▸ WORK REQUEST:
Whenever a line in the data contains "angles", show that line.

▸ DATASET SECTION:
────────────────
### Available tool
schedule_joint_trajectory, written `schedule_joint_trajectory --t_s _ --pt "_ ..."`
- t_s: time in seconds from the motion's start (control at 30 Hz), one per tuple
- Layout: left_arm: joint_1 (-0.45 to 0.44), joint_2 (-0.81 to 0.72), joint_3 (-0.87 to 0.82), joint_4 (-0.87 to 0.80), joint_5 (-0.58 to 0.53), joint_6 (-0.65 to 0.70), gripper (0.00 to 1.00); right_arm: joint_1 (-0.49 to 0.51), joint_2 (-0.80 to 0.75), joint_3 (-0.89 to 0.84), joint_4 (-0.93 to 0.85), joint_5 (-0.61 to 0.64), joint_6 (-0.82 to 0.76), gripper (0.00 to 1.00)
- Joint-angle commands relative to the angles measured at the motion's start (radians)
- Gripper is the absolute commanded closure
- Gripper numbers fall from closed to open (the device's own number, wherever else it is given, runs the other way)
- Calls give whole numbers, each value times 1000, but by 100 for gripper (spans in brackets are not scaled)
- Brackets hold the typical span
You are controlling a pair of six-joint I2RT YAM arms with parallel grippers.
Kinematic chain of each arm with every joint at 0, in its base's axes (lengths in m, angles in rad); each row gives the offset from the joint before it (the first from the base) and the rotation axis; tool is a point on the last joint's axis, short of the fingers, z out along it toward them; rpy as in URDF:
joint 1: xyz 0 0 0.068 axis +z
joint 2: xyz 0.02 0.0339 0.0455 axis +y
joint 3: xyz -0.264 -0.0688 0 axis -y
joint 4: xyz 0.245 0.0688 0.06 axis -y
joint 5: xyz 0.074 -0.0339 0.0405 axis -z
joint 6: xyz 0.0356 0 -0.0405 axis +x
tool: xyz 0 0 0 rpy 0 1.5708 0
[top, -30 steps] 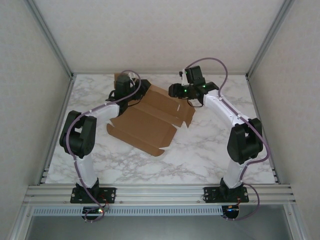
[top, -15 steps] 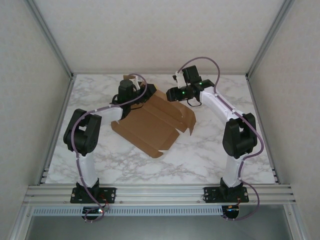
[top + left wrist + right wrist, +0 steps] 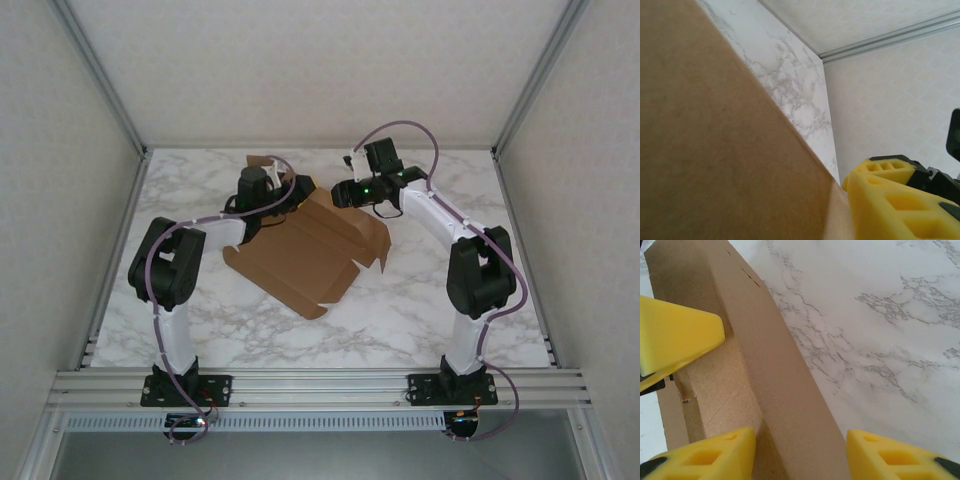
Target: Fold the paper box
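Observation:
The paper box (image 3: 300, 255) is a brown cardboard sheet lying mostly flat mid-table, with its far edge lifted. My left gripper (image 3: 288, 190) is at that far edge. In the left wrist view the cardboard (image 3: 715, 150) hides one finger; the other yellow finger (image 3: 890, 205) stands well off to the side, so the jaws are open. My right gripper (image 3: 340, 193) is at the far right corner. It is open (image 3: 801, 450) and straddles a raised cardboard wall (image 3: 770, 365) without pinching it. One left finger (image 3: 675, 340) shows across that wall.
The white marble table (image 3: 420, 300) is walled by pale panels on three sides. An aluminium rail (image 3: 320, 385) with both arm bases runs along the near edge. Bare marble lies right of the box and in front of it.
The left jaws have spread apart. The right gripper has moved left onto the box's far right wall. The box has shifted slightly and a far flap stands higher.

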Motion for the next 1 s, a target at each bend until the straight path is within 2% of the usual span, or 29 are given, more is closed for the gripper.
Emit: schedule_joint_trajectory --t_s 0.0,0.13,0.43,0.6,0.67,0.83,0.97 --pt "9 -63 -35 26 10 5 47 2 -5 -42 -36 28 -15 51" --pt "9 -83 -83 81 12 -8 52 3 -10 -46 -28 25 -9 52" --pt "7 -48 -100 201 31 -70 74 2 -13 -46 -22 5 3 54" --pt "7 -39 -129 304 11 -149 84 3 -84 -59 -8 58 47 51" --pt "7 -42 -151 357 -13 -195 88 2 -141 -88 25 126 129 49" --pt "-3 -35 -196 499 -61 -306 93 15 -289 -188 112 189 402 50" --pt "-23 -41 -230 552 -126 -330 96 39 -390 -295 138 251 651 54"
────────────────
▸ TASK SOLUTION:
- Joint-angle commands relative to the angles measured at the motion's start (radians)
Kinematic chain of each arm with every joint at 0, in its base's axes (lengths in m, angles in rad); each row gives the offset from the joint before it (the first from the base) and the rotation axis; tool is a point on the last joint's axis, short of the fingers, z out along it toward them; rpy as in URDF:

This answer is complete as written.